* **AIM OF THE TASK**: Word for word, transcribe the records that follow.

──────── DATA FOR PROCESSING

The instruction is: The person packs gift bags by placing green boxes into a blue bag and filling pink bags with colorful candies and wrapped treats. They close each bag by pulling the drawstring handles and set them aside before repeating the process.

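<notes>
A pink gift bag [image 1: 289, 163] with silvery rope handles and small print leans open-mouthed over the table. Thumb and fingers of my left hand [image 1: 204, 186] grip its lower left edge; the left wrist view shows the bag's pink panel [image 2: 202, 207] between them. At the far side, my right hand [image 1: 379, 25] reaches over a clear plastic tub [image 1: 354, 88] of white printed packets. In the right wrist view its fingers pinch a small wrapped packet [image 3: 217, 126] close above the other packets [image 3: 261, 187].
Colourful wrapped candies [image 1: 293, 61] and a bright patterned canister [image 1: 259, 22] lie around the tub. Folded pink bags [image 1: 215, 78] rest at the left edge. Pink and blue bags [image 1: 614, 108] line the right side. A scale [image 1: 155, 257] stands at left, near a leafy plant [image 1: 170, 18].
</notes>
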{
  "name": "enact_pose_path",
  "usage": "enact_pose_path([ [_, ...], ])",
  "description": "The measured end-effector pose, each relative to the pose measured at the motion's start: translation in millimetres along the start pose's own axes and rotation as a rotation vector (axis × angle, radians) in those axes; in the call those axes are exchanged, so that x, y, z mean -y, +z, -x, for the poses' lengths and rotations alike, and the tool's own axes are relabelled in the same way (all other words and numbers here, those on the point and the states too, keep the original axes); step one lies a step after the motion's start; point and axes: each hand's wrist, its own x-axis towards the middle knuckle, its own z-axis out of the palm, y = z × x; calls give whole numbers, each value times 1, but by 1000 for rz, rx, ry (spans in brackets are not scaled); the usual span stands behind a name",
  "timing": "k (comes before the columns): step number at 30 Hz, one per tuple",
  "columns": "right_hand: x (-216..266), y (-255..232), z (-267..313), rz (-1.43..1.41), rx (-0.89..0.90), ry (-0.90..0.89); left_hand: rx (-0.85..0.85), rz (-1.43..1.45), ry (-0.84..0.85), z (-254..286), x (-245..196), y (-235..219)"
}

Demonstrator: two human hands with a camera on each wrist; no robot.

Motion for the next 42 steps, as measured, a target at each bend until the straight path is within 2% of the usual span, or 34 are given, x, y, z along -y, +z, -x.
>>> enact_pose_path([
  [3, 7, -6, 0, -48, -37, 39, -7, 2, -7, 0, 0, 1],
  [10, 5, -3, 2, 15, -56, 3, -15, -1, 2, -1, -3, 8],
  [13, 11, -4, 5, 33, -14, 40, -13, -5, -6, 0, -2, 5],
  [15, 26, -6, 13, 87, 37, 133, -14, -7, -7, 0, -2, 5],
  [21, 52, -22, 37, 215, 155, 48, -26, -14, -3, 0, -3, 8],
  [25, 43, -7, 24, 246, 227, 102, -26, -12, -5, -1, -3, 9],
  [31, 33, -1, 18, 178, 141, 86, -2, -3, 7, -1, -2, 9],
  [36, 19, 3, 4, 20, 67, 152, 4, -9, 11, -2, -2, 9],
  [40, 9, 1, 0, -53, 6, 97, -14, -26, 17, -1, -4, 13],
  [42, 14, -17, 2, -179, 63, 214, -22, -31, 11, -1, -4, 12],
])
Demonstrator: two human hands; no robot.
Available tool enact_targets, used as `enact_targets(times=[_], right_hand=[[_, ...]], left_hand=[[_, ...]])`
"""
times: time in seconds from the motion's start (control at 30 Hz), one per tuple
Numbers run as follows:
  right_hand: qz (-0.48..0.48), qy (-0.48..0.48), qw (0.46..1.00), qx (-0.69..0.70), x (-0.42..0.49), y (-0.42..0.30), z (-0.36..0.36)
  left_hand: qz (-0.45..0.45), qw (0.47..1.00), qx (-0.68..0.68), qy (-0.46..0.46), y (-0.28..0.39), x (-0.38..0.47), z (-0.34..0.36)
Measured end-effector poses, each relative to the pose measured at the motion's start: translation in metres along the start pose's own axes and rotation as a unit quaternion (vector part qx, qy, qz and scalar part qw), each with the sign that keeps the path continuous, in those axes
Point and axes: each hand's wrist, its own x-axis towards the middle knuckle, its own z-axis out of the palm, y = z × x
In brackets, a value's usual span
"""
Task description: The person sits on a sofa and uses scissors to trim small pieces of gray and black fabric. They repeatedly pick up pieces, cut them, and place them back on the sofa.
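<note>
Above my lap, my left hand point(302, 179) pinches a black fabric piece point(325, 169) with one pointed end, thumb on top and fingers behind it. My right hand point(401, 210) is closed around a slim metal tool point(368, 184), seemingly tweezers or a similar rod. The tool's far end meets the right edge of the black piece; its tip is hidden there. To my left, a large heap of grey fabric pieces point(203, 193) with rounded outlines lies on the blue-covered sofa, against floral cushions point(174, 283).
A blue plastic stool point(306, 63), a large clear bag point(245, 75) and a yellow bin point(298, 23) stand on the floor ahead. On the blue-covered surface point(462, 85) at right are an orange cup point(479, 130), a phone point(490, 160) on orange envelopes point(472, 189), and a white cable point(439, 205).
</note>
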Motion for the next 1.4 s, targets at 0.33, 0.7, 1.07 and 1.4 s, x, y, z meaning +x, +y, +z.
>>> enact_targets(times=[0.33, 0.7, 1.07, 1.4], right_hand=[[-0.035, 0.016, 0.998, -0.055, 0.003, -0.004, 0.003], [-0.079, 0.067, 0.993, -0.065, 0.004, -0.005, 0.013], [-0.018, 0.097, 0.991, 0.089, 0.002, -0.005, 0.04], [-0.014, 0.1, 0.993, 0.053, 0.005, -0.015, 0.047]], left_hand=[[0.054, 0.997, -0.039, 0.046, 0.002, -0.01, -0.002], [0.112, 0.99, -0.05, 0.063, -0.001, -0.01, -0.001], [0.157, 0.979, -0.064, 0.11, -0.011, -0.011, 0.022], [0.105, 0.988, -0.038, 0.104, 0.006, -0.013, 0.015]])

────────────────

* **EXERCISE SOLUTION**:
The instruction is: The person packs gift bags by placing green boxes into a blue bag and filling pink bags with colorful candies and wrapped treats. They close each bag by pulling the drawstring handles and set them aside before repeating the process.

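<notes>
A pink gift bag [image 1: 289, 163] with silvery rope handles and small print leans open-mouthed over the table. Thumb and fingers of my left hand [image 1: 204, 186] grip its lower left edge; the left wrist view shows the bag's pink panel [image 2: 202, 207] between them. At the far side, my right hand [image 1: 379, 25] reaches over a clear plastic tub [image 1: 354, 88] of white printed packets. In the right wrist view its fingers pinch a small wrapped packet [image 3: 217, 126] close above the other packets [image 3: 261, 187].
Colourful wrapped candies [image 1: 293, 61] and a bright patterned canister [image 1: 259, 22] lie around the tub. Folded pink bags [image 1: 215, 78] rest at the left edge. Pink and blue bags [image 1: 614, 108] line the right side. A scale [image 1: 155, 257] stands at left, near a leafy plant [image 1: 170, 18].
</notes>
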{
  "name": "enact_pose_path",
  "usage": "enact_pose_path([ [_, ...], ])",
  "description": "The measured end-effector pose, each relative to the pose measured at the motion's start: translation in millimetres along the start pose's own axes and rotation as a rotation vector (axis × angle, radians) in those axes; in the call those axes are exchanged, so that x, y, z mean -y, +z, -x, for the poses' lengths and rotations alike, and the tool's own axes are relabelled in the same way (all other words and numbers here, those on the point and the states too, keep the original axes); step one lies a step after the motion's start; point and axes: each hand's wrist, its own x-axis towards the middle knuckle, its own z-axis out of the palm, y = z × x; calls give whole numbers, each value times 1, but by 1000 for rz, rx, ry (spans in brackets are not scaled); the usual span stands behind a name",
  "timing": "k (comes before the columns): step number at 30 Hz, one per tuple",
  "columns": "right_hand: x (-216..266), y (-255..232), z (-267..313), rz (-1.43..1.41), rx (-0.89..0.90), ry (-0.90..0.89); left_hand: rx (-0.85..0.85), rz (-1.43..1.45), ry (-0.84..0.85), z (-254..286), x (-245..196), y (-235..219)"
}

Demonstrator: two human hands with a camera on each wrist; no robot.

Motion for the next 42 steps, as measured, a target at each bend until the straight path is within 2% of the usual span, or 34 are given, x, y, z along -y, +z, -x.
>>> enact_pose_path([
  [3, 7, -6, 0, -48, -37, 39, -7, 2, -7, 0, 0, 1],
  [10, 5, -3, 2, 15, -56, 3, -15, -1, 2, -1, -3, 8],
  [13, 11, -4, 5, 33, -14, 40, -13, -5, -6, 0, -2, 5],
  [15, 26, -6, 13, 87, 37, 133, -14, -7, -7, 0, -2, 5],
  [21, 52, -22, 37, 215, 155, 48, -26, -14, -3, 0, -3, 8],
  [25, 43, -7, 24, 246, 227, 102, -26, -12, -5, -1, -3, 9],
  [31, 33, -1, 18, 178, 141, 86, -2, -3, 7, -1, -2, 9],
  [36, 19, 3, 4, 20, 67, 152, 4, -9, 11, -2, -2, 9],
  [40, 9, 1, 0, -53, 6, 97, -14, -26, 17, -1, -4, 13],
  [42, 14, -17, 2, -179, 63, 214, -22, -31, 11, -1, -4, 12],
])
Demonstrator: two human hands; no robot.
Available tool enact_targets, used as `enact_targets(times=[_], right_hand=[[_, ...]], left_hand=[[_, ...]])`
"""
times: time in seconds from the motion's start (control at 30 Hz), one per tuple
Numbers run as follows:
  right_hand: qz (-0.48..0.48), qy (-0.48..0.48), qw (0.46..1.00), qx (-0.69..0.70), x (-0.42..0.49), y (-0.42..0.30), z (-0.36..0.36)
  left_hand: qz (-0.45..0.45), qw (0.47..1.00), qx (-0.68..0.68), qy (-0.46..0.46), y (-0.28..0.39), x (-0.38..0.47), z (-0.34..0.36)
Measured end-effector poses, each relative to the pose measured at the motion's start: translation in metres along the start pose's own axes and rotation as a unit quaternion (vector part qx, qy, qz and scalar part qw), each with the sign that keeps the path continuous, in those axes
Point and axes: each hand's wrist, its own x-axis towards the middle knuckle, its own z-axis out of the palm, y = z × x
In brackets, a value's usual span
"""
Task description: The person sits on a sofa and uses scissors to trim small pieces of gray and black fabric. They repeatedly pick up pieces, cut them, and place them back on the sofa.
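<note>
Above my lap, my left hand point(302, 179) pinches a black fabric piece point(325, 169) with one pointed end, thumb on top and fingers behind it. My right hand point(401, 210) is closed around a slim metal tool point(368, 184), seemingly tweezers or a similar rod. The tool's far end meets the right edge of the black piece; its tip is hidden there. To my left, a large heap of grey fabric pieces point(203, 193) with rounded outlines lies on the blue-covered sofa, against floral cushions point(174, 283).
A blue plastic stool point(306, 63), a large clear bag point(245, 75) and a yellow bin point(298, 23) stand on the floor ahead. On the blue-covered surface point(462, 85) at right are an orange cup point(479, 130), a phone point(490, 160) on orange envelopes point(472, 189), and a white cable point(439, 205).
</note>
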Motion for the next 1.4 s, targets at 0.33, 0.7, 1.07 and 1.4 s, x, y, z meaning +x, +y, +z.
>>> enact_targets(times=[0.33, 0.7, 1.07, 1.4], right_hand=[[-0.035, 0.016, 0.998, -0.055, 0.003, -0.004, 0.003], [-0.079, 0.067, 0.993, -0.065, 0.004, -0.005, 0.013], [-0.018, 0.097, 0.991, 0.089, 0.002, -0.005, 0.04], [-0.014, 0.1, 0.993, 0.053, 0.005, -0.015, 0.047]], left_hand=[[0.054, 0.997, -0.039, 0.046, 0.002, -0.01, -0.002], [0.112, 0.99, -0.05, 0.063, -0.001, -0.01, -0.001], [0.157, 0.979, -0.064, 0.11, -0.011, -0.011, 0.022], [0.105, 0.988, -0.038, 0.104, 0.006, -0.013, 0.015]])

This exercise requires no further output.